L’actualité, c’est d’abord cette météo hivernale qui freine mardi le TGV venu de Paris. Le train accuse 45 minutes de retard et le réalisateur Michel Hazanavicius arrive in extremis à 11 h, pile sur le générique de fin de La plus précieuse des marchandises. Sept classes de sept lycées de Strasbourg et Schiltigheim ont ainsi découvert ce film d’animation en rapport avec la Shoah.

Cette même actualité rythme ensuite le débat quand des gouttes d’eau, depuis le plafond du cinéma Vox, font écho à l’épisode neigeux de ces derniers jours. Mais cela ne perturbe en rien les échanges fidèles à la hiérarchie de l’info, quand le réalisateur rappelle combien « le dessin filtre la réalité ». Un parti pris cinématographique pour mieux montrer et amortir l’horreur du passé. « Vous avez vu la semaine passée des images bien plus terribles » commente Michel Hazanavicius en pensant au drame de Crans-Montana.

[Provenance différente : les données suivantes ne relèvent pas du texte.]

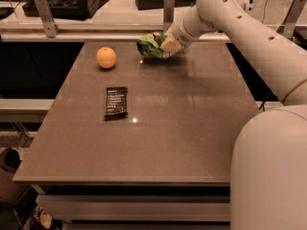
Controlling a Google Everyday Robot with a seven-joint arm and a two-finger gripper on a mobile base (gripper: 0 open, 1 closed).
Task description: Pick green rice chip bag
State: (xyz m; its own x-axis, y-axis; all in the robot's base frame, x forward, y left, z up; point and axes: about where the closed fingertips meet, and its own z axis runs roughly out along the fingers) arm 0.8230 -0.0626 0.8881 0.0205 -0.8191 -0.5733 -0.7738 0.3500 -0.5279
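Observation:
The green rice chip bag (147,46) is wrinkly and bright green, at the far middle of the brown table (192,128). My gripper (165,44) comes in from the right and is shut on the bag's right side. The bag hangs a little above the table top, with a faint shadow under it. The part of the bag inside the gripper is hidden.
An orange (106,57) sits left of the bag near the far edge. A small flat black packet (116,102) with white text lies at the table's middle left. A rail with metal posts (45,14) runs behind the table. My arm and base fill the right side.

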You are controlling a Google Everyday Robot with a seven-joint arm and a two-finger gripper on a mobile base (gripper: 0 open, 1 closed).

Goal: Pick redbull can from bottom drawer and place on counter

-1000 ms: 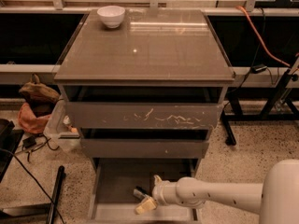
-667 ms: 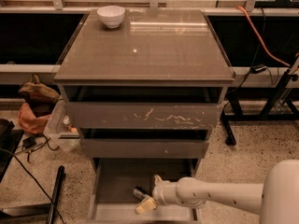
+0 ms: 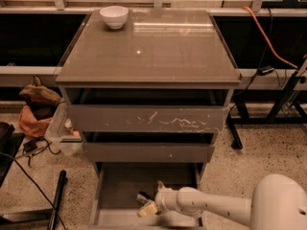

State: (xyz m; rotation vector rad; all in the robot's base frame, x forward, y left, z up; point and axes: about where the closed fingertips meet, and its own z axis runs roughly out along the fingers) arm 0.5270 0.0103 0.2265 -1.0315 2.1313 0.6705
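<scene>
The bottom drawer point(image 3: 120, 188) is pulled open at the foot of the cabinet, and its flat grey-brown floor shows. My gripper point(image 3: 146, 203) is inside it, low over the floor near the front middle. The white arm point(image 3: 211, 210) reaches in from the lower right. I cannot make out the redbull can; it may be hidden at the gripper. The counter point(image 3: 158, 47) is the glossy grey-brown top slab above the drawers.
A white bowl point(image 3: 114, 16) stands at the counter's back left corner. The top drawer has a white-scratched front point(image 3: 148, 119), and the middle drawer point(image 3: 148, 152) sits just above the gripper. A bag, a bin and cables lie on the floor at the left. An orange cable and a stand leg are at the right.
</scene>
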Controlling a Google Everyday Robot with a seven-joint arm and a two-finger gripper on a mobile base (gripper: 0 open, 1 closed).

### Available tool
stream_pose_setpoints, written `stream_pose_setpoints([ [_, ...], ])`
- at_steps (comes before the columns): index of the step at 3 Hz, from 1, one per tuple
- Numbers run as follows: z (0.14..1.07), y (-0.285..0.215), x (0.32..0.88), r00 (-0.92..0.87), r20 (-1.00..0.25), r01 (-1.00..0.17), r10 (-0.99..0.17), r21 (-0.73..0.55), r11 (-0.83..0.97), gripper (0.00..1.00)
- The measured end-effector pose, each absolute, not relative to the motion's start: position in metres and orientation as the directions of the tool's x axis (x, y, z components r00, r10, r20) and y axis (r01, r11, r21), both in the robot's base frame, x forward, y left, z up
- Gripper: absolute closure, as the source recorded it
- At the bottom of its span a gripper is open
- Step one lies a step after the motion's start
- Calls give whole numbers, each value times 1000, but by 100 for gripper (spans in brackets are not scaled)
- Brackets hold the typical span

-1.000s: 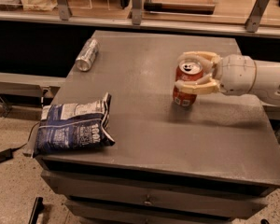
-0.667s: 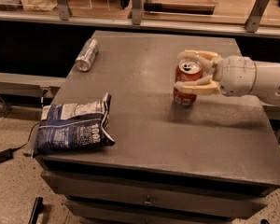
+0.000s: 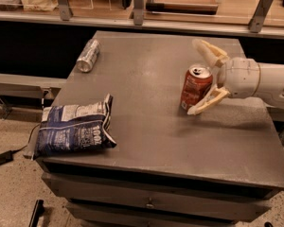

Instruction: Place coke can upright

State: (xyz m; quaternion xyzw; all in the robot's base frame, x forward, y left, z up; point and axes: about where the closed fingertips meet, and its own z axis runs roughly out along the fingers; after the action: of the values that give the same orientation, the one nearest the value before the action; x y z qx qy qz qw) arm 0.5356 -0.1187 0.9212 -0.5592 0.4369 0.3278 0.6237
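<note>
A: What's the biggest thing there?
B: A dark grey table (image 3: pixel 146 141); on its front left corner lies a blue-and-white chip bag (image 3: pixel 75 131), flat, reaching the edge.
A: And the arm?
B: It comes in from the right; the gripper (image 3: pixel 194 76) is over the table's right side, its fingers (image 3: pixel 213 100) spread wide apart, clasping nothing.
A: The coke can?
B: The coke can (image 3: pixel 195 86) stands upright on the table between those fingers, silver top up; one finger is behind it, clear of it; the other is near its base, touching or not I cannot tell; a silver can (image 3: pixel 88 56) lies on its side near the far left edge, well apart.
</note>
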Motion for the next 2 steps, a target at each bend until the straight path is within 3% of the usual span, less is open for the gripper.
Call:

L’actualité défile à vitesse grand V, le choc des photos inonde les écrans et l’horizon n’est guère réjouissant : « L’idée de la guerre se rapproche de nous » rappelle géopolitiquement le virtuose du 7e  art. Sans noircir le tableau mais en suggérant de mettre le smartphone de côté pour se tourner vers le grand écran, prendre le temps et trouver cette juste distance avec le monde qui nous entoure. Le monde d’hier, d’aujourd’hui et de demain.

Un pari sur l’avenir

Ce film, décrit comme « un pari sur l’avenir » est montré ce même jour à une centaine d’enseignants de toute l’académie dans le cadre du dispositif national “Lycéens et apprentis au cinéma”, relayé localement par l’association Le récit avec des séquences de formation transformant le cinéma en outil pédagogique.

Les films soutenus par la région Grand Est sont particulièrement mis en avant. La plus précieuse des marchandises en fait partie. Charge à Michel Hazanavicius devant son auditoire alsacien de lever aussi le voile sur les coulisses d’un film, « décortiquer comment ça marche ». D’autres comme Abd Al Malik ou Hubert Charuel, plus ou moins régionaux de l’étape, l’ont fait ici avant lui. Et avec comme double effet d’éclairer parallèlement sur toutes les facettes du métier et pourquoi pas susciter, chez ces lycéens et apprentis, d’éventuelles vocations. La plus précieuse des marchandises est à tout point de vue un pari sur l’avenir.